4) Is your routine computation-limited, or might memory use have an effect?
Thanks for the comments. A little more info if it will help:
The SSE2 function mainly relies on PMULUDQ, the packed multiply double-quadword in struction. All data is 16-byte aligned, of course. There are a bunch of SSE swaps and adds to get the partial products aligned for summation.
The GPR function is essentially what you'd expect -- two nested loops with an IMUL and summations.
These are all hand-coded assembly, with very tiny wrappers in C. The testing is done at the C entry point, but there is negligible overhead from that, especially when multiplying really long numbers.
Windows XP is running the show on both the P-IV and Core2. (I of course do not own my computer; Windows does and just lets me use it when it feels like it.)
I've read the document Mondoman cited, and it seems that the Core2 is more efficient overall than the P-IV, having wider memory access, deeper pipelines, and also wider internal SSE2 pathways. But I would have expected the improvements to maintain the performance ratio of SSE2 to GPR instructions; it is very surprising that these two functions, which differered by more than a factor of two on the P-IV, are now so similar.
Does anyone know of any good tools to profile the assembly code on the two architectures to see how they're working?
I am not a software engineer, and your comments show that you have a much more vast understanding than I about the topic at hand. However, I think I'm following along with what you're saying, and I think it all boils down to the classic short commings of the P4 architecture.
My take on your observations is that the Pentium 4 just had a relatively weak GPR. That was the reason why early P4s were being outclassed by pentium III at initial launch; there was no code written with SSE2 at the time to show how strong the pentium 4 could be, so it executed code using GPR and floating point calcs typical of programs of that time.
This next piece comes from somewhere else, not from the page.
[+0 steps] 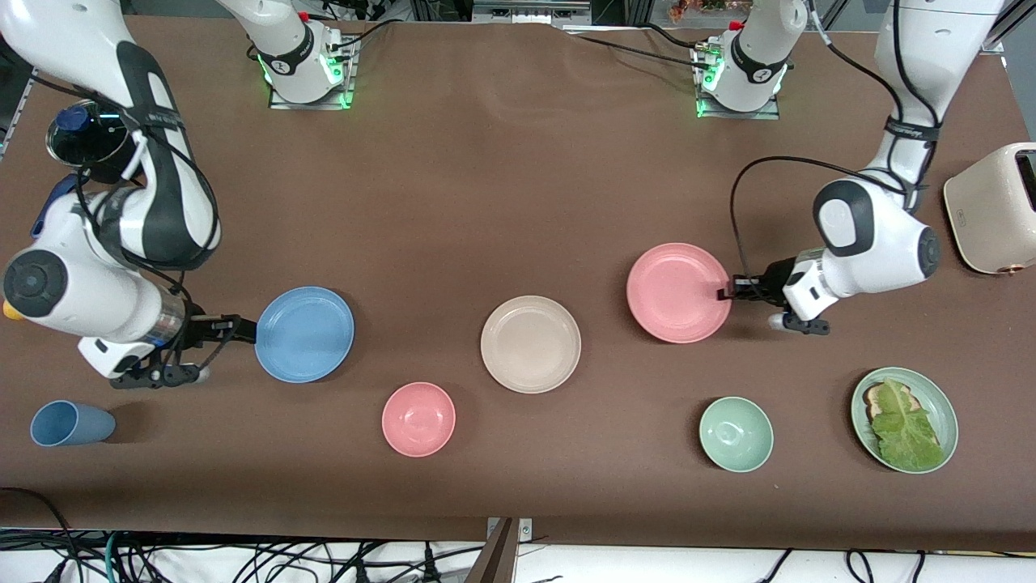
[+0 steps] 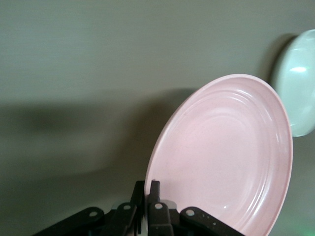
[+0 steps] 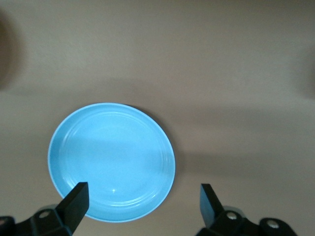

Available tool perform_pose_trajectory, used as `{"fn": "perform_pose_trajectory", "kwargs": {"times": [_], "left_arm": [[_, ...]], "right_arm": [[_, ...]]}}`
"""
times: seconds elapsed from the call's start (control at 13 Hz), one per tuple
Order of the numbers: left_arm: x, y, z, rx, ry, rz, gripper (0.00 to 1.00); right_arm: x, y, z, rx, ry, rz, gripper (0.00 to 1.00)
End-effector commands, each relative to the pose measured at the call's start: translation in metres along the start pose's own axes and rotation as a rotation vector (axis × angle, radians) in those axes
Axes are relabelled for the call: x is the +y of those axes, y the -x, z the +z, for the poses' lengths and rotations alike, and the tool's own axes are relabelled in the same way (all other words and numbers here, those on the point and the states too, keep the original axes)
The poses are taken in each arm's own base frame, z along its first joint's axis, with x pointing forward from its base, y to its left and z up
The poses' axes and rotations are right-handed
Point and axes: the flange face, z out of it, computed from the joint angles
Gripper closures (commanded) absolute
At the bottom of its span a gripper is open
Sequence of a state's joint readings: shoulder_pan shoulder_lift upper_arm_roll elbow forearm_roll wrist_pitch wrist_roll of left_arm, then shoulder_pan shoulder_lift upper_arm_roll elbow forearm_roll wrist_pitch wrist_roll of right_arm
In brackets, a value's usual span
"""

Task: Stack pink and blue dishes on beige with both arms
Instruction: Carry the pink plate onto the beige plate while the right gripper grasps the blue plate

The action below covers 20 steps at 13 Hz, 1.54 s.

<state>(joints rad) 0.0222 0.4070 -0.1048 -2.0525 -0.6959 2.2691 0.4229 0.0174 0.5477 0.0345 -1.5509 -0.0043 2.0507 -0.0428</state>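
The pink plate (image 1: 678, 291) is held by its rim, at the edge toward the left arm's end, by my left gripper (image 1: 731, 291). In the left wrist view the left gripper (image 2: 149, 196) is shut on that rim and the pink plate (image 2: 226, 152) is tilted up off the table. The blue plate (image 1: 305, 334) lies flat on the table. My right gripper (image 1: 241, 328) sits at the blue plate's edge toward the right arm's end. The right wrist view shows the right gripper (image 3: 142, 200) open, with the blue plate (image 3: 110, 162) just ahead, one finger (image 3: 76, 201) over its rim. Between the two plates lies the bare beige plate (image 1: 530, 344).
Nearer the front camera stand a small pink bowl (image 1: 418, 419), a pale green bowl (image 1: 736, 433), a blue cup (image 1: 71, 423) and a green plate (image 1: 945, 405) with bread and lettuce. A beige toaster (image 1: 994, 208) sits at the left arm's end.
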Motion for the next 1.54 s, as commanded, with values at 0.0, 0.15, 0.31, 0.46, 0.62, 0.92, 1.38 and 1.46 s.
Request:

Your observations also support what is seen in programs with heavily optimized SSE2 code, such as some video encoding applications. In these programs, the Pentium 4 is quite strong. In fact, a Pentium D 930 is as quick as a Core 2 Duo E4300 in a few of these applications, which is quite impressive, considering that in applications that do not utilize SSE2, such as games, it takes the top of the line Pentium 965 Extreme Edition to match the performance of the E4300.
In summary, I'm saying that there was plenty of room for improvement in the GPR of the Pentium 4, and Intel did a damn fine job of remedying this in the Core 2 Duo line of processors. The SSE of the P4 was already quite good, so the Core 2 can only boast a relatively modest improvement.